- Exercise
Among the entries below, find each line with "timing" and show it.

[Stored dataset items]
◇ ◇ ◇ ◇

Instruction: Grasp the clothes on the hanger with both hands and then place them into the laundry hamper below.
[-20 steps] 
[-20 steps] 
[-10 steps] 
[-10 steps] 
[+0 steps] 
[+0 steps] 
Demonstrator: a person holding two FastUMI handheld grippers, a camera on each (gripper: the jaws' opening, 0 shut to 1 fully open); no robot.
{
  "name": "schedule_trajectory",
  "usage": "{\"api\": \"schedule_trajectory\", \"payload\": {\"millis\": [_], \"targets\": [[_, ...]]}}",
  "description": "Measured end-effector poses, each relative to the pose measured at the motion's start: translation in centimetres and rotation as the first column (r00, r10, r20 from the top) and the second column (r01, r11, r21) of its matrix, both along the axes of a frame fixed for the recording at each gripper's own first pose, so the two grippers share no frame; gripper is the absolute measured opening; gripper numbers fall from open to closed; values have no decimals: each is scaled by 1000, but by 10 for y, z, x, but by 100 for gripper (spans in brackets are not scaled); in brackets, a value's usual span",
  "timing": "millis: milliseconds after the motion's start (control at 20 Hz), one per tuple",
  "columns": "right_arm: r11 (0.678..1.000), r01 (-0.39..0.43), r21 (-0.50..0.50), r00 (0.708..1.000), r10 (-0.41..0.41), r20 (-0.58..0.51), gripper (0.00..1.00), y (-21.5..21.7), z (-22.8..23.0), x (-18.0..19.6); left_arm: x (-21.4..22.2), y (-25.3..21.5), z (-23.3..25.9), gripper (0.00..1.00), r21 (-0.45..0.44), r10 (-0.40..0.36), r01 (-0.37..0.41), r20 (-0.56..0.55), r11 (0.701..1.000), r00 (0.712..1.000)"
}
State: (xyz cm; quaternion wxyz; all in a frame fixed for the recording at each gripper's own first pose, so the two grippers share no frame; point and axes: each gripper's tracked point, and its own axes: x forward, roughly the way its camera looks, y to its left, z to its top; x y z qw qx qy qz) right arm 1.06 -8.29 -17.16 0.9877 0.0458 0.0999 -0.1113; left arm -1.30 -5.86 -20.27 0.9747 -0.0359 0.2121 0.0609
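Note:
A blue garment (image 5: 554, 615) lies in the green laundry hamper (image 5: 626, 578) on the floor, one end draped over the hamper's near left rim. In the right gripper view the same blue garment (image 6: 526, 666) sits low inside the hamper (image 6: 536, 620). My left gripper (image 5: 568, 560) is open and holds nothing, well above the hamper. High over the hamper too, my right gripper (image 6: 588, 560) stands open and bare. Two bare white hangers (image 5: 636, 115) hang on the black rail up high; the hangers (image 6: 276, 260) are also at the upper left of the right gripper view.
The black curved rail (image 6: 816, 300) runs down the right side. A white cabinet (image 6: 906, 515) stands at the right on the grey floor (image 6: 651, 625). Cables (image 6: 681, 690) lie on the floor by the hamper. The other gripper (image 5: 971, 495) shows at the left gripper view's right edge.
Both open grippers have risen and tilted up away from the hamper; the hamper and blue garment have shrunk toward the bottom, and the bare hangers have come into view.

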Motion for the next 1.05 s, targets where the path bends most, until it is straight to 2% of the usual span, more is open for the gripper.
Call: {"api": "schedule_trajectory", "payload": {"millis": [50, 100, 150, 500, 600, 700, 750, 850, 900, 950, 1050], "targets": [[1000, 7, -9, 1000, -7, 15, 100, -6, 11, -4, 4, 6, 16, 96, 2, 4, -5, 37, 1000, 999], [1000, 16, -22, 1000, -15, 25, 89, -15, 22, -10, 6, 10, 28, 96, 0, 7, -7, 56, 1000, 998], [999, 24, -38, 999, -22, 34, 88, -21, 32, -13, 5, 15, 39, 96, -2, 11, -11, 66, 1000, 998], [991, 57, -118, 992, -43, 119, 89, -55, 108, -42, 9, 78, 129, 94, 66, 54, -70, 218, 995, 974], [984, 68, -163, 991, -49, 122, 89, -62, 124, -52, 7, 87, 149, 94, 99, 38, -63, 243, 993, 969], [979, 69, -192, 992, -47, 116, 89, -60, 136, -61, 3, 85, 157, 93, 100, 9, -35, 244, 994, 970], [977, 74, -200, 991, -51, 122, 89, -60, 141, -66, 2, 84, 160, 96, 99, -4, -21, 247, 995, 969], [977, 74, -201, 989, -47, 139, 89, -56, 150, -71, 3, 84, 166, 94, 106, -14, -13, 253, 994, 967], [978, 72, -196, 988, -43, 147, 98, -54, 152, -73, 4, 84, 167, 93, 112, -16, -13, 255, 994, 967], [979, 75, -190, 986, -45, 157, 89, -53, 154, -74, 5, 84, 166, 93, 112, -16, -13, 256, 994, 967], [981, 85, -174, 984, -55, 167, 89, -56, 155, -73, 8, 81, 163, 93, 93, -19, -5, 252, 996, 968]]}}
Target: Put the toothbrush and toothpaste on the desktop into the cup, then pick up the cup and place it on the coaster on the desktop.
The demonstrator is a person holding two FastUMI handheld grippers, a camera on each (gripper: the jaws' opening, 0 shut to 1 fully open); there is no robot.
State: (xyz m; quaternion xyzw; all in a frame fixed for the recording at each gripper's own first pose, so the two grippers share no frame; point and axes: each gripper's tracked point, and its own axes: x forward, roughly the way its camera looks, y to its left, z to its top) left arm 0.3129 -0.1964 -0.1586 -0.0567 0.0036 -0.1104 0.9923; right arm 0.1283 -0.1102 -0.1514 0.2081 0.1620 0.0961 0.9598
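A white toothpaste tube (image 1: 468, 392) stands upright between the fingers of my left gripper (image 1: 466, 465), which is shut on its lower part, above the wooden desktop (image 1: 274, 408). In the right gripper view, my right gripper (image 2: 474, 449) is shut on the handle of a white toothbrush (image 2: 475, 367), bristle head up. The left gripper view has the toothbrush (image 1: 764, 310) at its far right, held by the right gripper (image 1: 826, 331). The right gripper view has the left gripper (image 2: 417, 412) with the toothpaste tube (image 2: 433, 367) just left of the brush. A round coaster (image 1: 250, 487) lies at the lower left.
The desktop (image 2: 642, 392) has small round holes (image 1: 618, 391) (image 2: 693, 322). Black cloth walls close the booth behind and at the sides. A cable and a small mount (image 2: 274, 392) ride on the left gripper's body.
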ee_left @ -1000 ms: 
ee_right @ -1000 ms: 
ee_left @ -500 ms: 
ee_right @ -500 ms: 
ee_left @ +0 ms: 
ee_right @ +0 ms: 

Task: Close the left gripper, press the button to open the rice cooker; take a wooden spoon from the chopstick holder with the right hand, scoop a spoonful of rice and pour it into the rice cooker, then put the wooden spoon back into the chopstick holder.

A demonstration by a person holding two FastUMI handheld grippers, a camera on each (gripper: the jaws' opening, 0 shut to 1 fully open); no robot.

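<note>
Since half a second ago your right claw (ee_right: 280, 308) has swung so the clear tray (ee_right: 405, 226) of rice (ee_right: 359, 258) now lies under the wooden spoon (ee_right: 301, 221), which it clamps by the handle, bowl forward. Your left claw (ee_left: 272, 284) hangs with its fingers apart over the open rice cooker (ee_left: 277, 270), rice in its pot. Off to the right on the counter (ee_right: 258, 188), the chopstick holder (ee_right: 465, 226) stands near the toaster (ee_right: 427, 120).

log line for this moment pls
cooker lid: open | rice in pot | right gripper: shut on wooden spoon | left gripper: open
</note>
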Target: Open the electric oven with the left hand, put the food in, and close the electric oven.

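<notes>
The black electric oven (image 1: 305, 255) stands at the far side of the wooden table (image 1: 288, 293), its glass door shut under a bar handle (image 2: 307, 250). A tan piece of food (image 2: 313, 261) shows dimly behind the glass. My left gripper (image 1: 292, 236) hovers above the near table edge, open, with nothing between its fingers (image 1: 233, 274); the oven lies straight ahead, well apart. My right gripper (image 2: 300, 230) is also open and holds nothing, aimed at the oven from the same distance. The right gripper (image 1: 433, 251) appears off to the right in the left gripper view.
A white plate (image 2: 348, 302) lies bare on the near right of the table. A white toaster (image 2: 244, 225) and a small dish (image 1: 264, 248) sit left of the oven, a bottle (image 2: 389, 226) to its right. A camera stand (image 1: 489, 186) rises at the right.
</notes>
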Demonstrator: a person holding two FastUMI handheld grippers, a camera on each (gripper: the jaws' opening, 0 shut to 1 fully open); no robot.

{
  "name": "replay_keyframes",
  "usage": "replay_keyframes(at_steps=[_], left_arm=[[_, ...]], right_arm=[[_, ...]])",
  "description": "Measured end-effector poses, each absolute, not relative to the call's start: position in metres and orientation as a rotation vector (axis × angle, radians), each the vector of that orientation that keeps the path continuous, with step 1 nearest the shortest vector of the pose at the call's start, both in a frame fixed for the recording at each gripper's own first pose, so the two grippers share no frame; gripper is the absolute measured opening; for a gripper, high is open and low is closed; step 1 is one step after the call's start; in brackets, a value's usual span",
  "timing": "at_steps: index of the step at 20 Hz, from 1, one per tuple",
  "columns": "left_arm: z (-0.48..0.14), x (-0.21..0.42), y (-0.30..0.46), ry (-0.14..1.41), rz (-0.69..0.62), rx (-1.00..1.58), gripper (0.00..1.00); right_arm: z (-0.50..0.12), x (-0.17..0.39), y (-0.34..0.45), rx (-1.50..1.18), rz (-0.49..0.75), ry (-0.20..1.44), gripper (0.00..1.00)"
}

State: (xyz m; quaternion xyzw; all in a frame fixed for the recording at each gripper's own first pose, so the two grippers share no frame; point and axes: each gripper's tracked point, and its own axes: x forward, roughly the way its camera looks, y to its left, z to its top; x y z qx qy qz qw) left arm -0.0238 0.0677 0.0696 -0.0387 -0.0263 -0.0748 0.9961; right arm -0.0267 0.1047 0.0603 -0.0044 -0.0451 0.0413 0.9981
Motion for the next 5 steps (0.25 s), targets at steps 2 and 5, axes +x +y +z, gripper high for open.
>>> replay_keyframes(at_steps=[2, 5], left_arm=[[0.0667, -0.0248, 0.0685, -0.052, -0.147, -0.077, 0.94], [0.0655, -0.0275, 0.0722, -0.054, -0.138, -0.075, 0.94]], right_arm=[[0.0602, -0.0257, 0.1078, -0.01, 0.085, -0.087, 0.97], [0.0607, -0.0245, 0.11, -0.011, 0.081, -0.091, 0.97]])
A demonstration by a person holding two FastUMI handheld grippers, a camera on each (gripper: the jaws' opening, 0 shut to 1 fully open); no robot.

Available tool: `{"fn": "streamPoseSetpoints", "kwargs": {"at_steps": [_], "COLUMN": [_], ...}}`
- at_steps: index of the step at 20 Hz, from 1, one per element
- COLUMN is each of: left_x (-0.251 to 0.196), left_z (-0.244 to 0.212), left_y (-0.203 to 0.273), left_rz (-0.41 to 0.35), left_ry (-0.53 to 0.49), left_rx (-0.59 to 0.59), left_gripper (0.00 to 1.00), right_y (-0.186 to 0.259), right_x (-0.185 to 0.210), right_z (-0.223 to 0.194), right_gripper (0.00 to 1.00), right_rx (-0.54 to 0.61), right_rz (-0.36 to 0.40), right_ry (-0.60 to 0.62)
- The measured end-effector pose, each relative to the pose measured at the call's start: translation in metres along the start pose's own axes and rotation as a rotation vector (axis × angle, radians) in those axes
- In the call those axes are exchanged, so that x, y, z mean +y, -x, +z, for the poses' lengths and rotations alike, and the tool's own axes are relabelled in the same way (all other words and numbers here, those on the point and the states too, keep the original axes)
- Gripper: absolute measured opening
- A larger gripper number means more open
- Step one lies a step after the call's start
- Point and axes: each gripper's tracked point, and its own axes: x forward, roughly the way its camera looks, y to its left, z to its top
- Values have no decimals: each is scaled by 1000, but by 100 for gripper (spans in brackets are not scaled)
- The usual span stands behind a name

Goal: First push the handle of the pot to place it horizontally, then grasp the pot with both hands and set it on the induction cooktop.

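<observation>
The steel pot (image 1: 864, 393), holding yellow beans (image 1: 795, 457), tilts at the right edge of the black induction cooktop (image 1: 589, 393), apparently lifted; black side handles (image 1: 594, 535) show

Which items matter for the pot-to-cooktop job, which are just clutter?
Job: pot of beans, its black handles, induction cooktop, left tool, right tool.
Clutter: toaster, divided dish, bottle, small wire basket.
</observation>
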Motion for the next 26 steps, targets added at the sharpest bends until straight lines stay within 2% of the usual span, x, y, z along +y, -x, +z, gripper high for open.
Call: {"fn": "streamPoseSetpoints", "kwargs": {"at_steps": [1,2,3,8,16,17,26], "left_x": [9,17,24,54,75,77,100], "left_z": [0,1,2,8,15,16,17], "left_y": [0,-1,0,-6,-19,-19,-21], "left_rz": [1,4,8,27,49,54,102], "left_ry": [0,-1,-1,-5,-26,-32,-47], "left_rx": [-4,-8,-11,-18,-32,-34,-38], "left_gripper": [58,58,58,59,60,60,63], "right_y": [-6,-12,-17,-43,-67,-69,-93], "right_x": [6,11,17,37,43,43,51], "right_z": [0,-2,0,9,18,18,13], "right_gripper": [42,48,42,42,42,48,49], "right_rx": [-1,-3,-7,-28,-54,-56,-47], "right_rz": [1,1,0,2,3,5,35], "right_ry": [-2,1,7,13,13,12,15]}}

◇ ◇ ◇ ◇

- Exercise result
  "timing": "millis: milliseconds after the motion's start (control at 20 Hz), one per tuple",
  "timing": "at_steps: index of the step at 20 Hz, from 1, one per tuple",

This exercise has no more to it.